However, with mobile home parks two of those methods, the cost and sales
comparison methods, have some flaws that skew the results. The cost method does
not take into account the business component of the business or occupancy
levels. It would value a 100 space mobile home park the same whether it has
100% occupancy or 50% occupancy.
The
sales comparison method is also flawed in most cases due to the lack of quality
and recent comparables to select from. Mobile home parks have been increasing
in value over the last few years as has other real estate. With relatively few
sales to draw from, an appraiser will typically use sales from a couple years
ago and sales from markets 100 miles or more away from the subject property.
Even if there is a similar sale in the same market and in the same condition,
one mobile home park can be much more attractive than the next. Differences in
expense ratios, occupancy levels, and space rents can make one park worth 30-50%
more or less per space than a similar park down the road.
Due to
the flaws in the first two methods I put all my efforts into valuing a mobile
home park using the Income or Market Capitalization method. Under this method I
take the Net Operating Income divided by the Capitalization Rate to come up with
the Value. While this might sound like a simple process, it can be quite
complex coming up with the true Net Operating Income and decided what cap rate
to use in the formula.
A simple way to think about the cap rate is that
it is the return you will receive year one based on the current projections if
you were to pay cash for the property. If you put $1,000,000 cash into a CD,
you can expect somewhere in the 5% range for your money. Obviously, if you were
to put $1,000,000 of cash into a mobile home park where there are risks and time
involved in managing that investment, you will want more than a 5% return on
that money. Cap rates have been all over the place in that last few years but
they are once again rising. The parks that are selling now have cap rates in
the 9.00% and higher range. Determining the proper cap rate to use in the
formula is arbitrary and will depend on what you are looking for as an
investor. One investor may be satisfied with a 7% cap and the next investor
needs to buy at a 12% cap in order to justify the risk and time involved. I do
not even look at parks that I can’t turn into at least a 10% cap rate. The
range of cap rates on the market today fall in the 3% to 11% range with most
parks falling into the 7% to 10% range.
Another factor in determination of an acceptable
cap rate has to do with the requirements of your lender as well as the interest
rates on the loan you use to purchase the property. If you are borrowing 80% at
a 10% interest rate and are trying to buy the property at a 7% cap rate, you
will have a large negative cash flow. On the flip side, if you are borrowing
80% at a 4% interest rate on a 7% cap rate, you should have a positive cash
flow. So the interest rates are important to consider in the equation.

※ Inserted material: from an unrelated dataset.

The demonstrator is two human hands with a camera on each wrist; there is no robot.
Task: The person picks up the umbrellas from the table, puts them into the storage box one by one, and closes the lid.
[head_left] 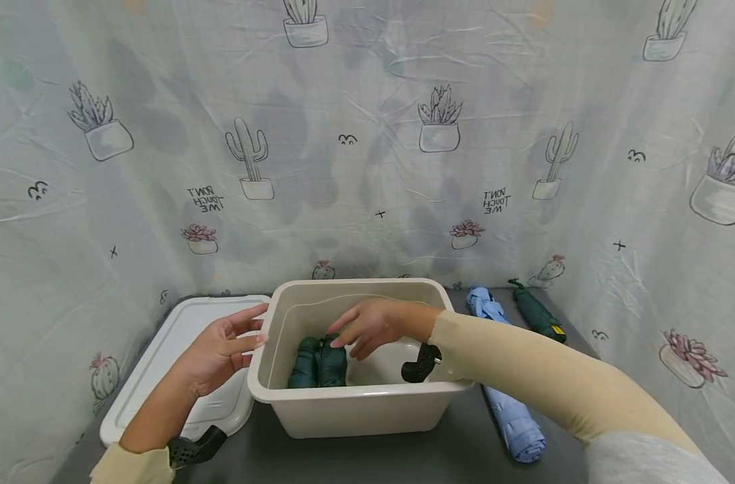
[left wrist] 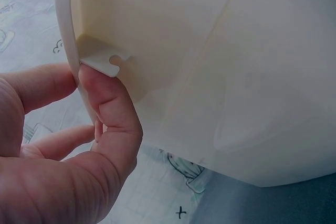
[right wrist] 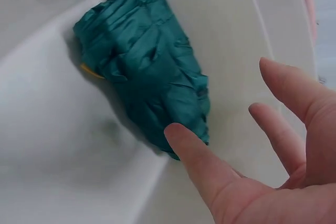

After determining what is an acceptable cap rate
you need to rework the profit and loss statements you receive from the seller or
broker. I call this the “Net Operating Income Reality Check”. Your
goal in this process is to determine the actual projected income and expenses
for the first year after you take over ownership.
Figuring
out the actual income is
usually not too difficult. You can take the actual number of spaces in the park
and multiply this by the actual rents being charged and subtract out a
reasonable allowance for collections and you should be able to come up with a
good estimate of the income. I usually use 2-3% as the collections expense. If
the rents are 50% below market and you know that they can be raised, you might
include a portion (maybe 50%) of this increased rent in your projections.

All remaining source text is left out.